Standard abbreviations
- ISO 4: J. Alloys Compd.

Indexing
- CODEN: JALCEU
- ISSN: 0925-8388
- LCCN: sf93093451
- OCLC no.: 263608199

Links
- Journal homepage; Online archive;

= Journal of Alloys and Compounds =

The Journal of Alloys and Compounds is a peer-reviewed scientific journal covering experimental and theoretical approaches to materials problems that involve compounds and alloys. It is published by Elsevier and the editor-in-chief is Hongge Pan, Livio Battezzati. It was the first journal established to focus specifically on a group of inorganic elements.

==History==
The journal was established by William Hume-Rothery in 1958 as the Journal of the Less-Common Metals, focussing on the chemical elements in the rows of the periodic table for the Actinide and Lanthanide series. The lanthanides are sometimes referred to as the rare earths. The journal was not strictly limited to articles about those specific elements: it also included papers about the preparation and use of other elements and alloys.

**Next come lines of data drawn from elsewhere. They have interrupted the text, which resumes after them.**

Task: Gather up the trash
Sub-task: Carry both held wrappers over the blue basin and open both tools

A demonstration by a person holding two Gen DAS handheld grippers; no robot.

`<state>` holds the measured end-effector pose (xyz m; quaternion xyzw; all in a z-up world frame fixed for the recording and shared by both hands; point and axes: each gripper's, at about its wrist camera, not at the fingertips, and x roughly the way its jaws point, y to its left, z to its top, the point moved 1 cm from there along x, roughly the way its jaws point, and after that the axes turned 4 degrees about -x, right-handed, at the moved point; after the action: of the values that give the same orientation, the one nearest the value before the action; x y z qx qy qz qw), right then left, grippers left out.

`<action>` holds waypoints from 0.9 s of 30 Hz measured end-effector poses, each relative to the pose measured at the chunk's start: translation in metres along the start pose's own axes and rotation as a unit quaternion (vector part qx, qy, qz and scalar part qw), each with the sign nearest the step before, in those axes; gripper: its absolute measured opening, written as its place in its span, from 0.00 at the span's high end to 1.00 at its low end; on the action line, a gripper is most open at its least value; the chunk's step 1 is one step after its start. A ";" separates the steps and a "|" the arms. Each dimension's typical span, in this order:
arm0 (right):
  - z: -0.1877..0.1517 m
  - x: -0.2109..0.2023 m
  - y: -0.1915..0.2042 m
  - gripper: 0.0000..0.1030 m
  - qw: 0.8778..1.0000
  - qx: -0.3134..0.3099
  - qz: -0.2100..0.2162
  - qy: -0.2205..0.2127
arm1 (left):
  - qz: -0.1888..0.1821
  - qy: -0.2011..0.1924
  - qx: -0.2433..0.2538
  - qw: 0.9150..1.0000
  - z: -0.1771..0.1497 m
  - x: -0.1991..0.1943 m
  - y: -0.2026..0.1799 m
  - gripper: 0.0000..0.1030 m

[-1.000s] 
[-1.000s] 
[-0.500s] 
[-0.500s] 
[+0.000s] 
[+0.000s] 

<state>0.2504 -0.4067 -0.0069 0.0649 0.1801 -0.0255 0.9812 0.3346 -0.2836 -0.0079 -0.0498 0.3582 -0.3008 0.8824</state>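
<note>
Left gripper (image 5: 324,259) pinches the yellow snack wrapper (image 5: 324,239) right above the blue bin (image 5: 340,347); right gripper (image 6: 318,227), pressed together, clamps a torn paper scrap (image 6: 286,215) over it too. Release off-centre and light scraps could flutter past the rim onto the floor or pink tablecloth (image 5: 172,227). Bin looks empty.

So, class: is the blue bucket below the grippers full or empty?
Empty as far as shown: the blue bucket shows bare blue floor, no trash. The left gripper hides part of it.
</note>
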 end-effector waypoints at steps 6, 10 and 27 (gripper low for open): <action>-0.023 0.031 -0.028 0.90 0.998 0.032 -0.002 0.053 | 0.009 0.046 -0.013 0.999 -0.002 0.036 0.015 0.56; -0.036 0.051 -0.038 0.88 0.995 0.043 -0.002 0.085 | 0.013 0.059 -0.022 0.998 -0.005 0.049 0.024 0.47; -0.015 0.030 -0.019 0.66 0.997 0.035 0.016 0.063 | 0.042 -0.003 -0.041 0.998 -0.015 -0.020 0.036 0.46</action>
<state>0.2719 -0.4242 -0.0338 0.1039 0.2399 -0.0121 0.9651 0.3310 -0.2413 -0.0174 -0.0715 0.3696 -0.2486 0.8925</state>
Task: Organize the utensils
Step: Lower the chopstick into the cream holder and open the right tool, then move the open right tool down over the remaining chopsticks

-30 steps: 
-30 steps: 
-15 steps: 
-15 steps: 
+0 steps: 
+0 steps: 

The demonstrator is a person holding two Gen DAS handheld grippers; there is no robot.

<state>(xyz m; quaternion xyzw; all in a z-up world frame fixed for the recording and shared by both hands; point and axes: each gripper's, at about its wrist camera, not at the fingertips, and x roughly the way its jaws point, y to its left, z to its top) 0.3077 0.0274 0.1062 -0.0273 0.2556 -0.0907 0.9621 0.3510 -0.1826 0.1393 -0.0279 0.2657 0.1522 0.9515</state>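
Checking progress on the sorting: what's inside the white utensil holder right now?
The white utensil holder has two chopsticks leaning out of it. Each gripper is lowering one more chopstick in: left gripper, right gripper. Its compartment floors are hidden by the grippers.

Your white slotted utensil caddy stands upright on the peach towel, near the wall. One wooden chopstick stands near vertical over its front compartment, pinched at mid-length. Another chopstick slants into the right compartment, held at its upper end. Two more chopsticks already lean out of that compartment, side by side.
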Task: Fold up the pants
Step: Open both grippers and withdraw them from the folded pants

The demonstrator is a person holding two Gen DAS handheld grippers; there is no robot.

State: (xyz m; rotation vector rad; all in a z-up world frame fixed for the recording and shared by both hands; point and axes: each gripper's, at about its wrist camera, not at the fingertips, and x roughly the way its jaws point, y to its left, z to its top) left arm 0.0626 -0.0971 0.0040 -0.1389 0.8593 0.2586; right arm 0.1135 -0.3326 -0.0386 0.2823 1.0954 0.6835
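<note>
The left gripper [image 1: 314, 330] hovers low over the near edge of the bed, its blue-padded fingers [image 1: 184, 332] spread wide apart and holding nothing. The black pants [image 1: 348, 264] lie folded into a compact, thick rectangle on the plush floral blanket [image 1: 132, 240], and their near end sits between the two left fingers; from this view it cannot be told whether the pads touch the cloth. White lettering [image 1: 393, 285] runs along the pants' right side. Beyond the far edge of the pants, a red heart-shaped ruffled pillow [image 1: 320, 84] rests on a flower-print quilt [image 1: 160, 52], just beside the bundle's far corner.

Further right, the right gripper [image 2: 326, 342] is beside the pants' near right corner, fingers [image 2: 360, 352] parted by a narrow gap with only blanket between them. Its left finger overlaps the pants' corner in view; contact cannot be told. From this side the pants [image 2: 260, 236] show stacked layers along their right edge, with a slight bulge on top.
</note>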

The journal developed out of an international symposium on metals and alloys above 1200 °C which Hume-Rothery organized at Oxford University on September 17–18, 1958. The conference included more than 100 participants from several countries. The papers presented at the symposium "The study of metals and alloys above 1200°C" were published as volume 1 of the journal. It was the first journal dealing specifically with a category of inorganic elements.

The title of "Less-Common Metals" was something of a misnomer, since these metals are actually found fairly commonly, but in small amounts. The journal obtained its current name in 1991 and is considered a particularly rich source of information on hydrogen-metal systems.

==Retractions==
In 2017, Elsevier was reported to be retracting 3 papers from the journal, which was one of several to be affected by falsified reviews, which led to a broader discussion of the processes for reviewing journal articles.

==Abstracting and indexing==
The journal is abstracted and indexed in:
- Chemical Abstracts Service
- Current Contents/Physical, Chemical & Earth Sciences
- Science Citation Index
- Scopus
According to the Journal Citation Reports, the journal has a 2022 impact factor of 6.371.